:: Exercise goal ::
The listing below should be printed exactly, though its pictures must not be.

------

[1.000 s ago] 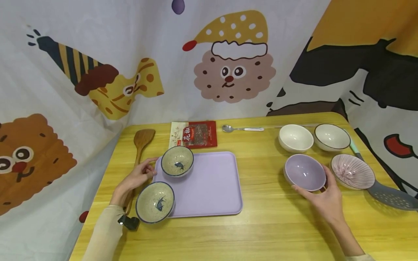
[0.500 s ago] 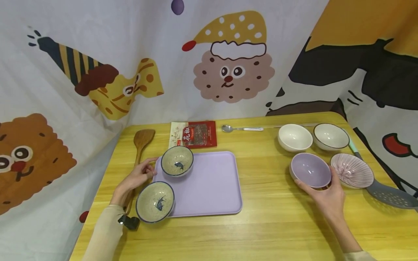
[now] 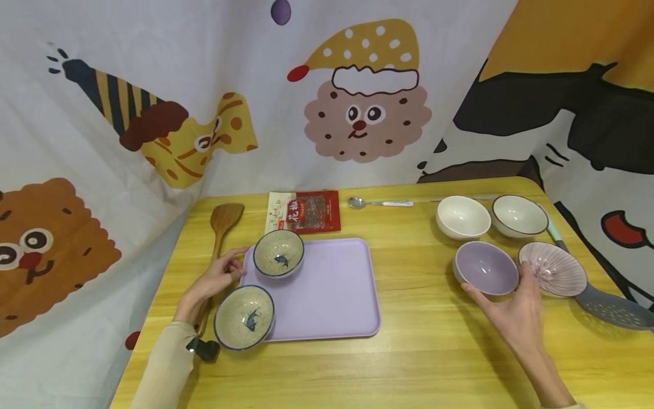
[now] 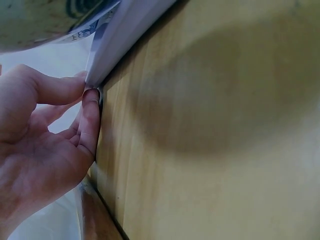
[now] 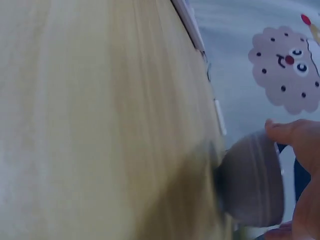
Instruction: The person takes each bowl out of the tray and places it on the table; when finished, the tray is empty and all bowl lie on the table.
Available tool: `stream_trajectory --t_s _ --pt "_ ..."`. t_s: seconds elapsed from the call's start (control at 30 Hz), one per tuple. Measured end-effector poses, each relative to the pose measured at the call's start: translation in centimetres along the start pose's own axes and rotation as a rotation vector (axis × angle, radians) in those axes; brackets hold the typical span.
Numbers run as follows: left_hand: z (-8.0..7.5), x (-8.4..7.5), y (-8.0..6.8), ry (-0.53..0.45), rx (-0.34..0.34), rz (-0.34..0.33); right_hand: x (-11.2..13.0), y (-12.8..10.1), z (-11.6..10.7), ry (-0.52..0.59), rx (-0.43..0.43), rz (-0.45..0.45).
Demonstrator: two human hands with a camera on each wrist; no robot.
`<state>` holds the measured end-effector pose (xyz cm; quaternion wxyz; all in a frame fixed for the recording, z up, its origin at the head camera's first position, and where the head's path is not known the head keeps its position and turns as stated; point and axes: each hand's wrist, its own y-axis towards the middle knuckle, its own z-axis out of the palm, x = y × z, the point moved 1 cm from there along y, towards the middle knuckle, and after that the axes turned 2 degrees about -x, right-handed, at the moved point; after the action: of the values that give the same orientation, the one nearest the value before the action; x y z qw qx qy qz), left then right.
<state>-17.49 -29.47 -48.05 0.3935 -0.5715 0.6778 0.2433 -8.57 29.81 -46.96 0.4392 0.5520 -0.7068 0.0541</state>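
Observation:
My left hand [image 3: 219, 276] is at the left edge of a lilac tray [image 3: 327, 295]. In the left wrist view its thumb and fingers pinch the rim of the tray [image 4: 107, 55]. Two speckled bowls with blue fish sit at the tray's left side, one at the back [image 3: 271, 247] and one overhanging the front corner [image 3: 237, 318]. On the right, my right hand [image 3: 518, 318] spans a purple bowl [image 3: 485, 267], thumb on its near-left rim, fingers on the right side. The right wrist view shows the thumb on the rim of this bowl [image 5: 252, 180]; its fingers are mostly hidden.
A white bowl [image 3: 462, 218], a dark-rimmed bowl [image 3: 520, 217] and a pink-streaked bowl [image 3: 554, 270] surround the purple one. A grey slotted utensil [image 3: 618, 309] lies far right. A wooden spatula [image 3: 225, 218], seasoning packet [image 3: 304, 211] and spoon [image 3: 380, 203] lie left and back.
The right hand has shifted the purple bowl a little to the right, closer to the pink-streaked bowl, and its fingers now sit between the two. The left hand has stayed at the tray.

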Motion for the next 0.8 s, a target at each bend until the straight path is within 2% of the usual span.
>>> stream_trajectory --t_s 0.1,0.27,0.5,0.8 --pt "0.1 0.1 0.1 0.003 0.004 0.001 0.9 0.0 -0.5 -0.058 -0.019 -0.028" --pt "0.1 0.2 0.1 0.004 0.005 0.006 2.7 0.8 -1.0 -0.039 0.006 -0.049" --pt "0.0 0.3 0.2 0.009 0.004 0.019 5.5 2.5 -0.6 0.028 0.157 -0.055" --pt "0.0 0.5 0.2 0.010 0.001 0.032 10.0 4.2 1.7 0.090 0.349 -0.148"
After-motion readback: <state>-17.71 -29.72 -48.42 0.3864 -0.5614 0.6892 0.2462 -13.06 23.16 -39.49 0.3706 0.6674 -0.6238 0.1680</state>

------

:: Written answer ::
[1.000 s ago] 
[0.500 s ago] 
[now] 
[now] 
[now] 
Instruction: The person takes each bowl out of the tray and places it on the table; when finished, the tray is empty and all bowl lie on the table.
Available tool: `stream_trajectory --t_s _ --pt "_ ..."`. t_s: seconds elapsed from the call's start (control at 30 Hz), one per tuple. Measured end-effector poses, each relative to the pose measured at the call's start: translation in centimetres along the start pose's own axes and rotation as a rotation vector (axis × angle, radians) in those axes; brackets hold the typical span.
Numbers run as follows: left_hand: z (-8.0..7.5), x (-8.4..7.5), y (-8.0..6.8), ry (-0.53..0.45), rx (-0.34..0.34), rz (-0.34..0.33); right_hand: x (-11.2..13.0), y (-12.8..10.1), z (-11.6..10.7), ry (-0.52..0.59), rx (-0.43..0.43), rz (-0.45..0.45).
Demonstrator: two human hands with a camera on each wrist; no robot.
`<state>` holds the measured end-effector pose (xyz cm; quaternion wxyz; all in a frame fixed for the recording, z up, its origin at the head camera's first position, and where the head's path is not known the head keeps its position and turns as stated; point and axes: each hand's wrist, its own y-axis towards the middle knuckle, its own z-axis out of the palm, x = y × z, the point moved 1 cm from there along y, towards the middle knuckle, and after that the axes turned 2 degrees about -x, right-handed, at the moved point; after the action: of the values that give the same orientation, the one nearest the value before the action; x y z qw qx qy qz), left then right.
<state>-17.49 -29.47 -48.05 0.3935 -0.5715 0.6778 0.2433 -8.57 29.81 -46.96 0.4392 0.5520 -0.7068 0.0541</state>
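Observation:
My left hand [image 3: 219, 276] is at the left edge of a lilac tray [image 3: 327, 295]. In the left wrist view its thumb and fingers pinch the rim of the tray [image 4: 107, 55]. Two speckled bowls with blue fish sit at the tray's left side, one at the back [image 3: 271, 247] and one overhanging the front corner [image 3: 237, 318]. On the right, my right hand [image 3: 518, 318] spans a purple bowl [image 3: 485, 267], thumb on its near-left rim, fingers on the right side. The right wrist view shows the thumb on the rim of this bowl [image 5: 252, 180]; its fingers are mostly hidden.
A white bowl [image 3: 462, 218], a dark-rimmed bowl [image 3: 520, 217] and a pink-streaked bowl [image 3: 554, 270] surround the purple one. A grey slotted utensil [image 3: 618, 309] lies far right. A wooden spatula [image 3: 225, 218], seasoning packet [image 3: 304, 211] and spoon [image 3: 380, 203] lie left and back.
The right hand has shifted the purple bowl a little to the right, closer to the pink-streaked bowl, and its fingers now sit between the two. The left hand has stayed at the tray.
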
Motion for the next 0.8 s, a target at each bend until the straight path is within 2% of the usual span.
>>> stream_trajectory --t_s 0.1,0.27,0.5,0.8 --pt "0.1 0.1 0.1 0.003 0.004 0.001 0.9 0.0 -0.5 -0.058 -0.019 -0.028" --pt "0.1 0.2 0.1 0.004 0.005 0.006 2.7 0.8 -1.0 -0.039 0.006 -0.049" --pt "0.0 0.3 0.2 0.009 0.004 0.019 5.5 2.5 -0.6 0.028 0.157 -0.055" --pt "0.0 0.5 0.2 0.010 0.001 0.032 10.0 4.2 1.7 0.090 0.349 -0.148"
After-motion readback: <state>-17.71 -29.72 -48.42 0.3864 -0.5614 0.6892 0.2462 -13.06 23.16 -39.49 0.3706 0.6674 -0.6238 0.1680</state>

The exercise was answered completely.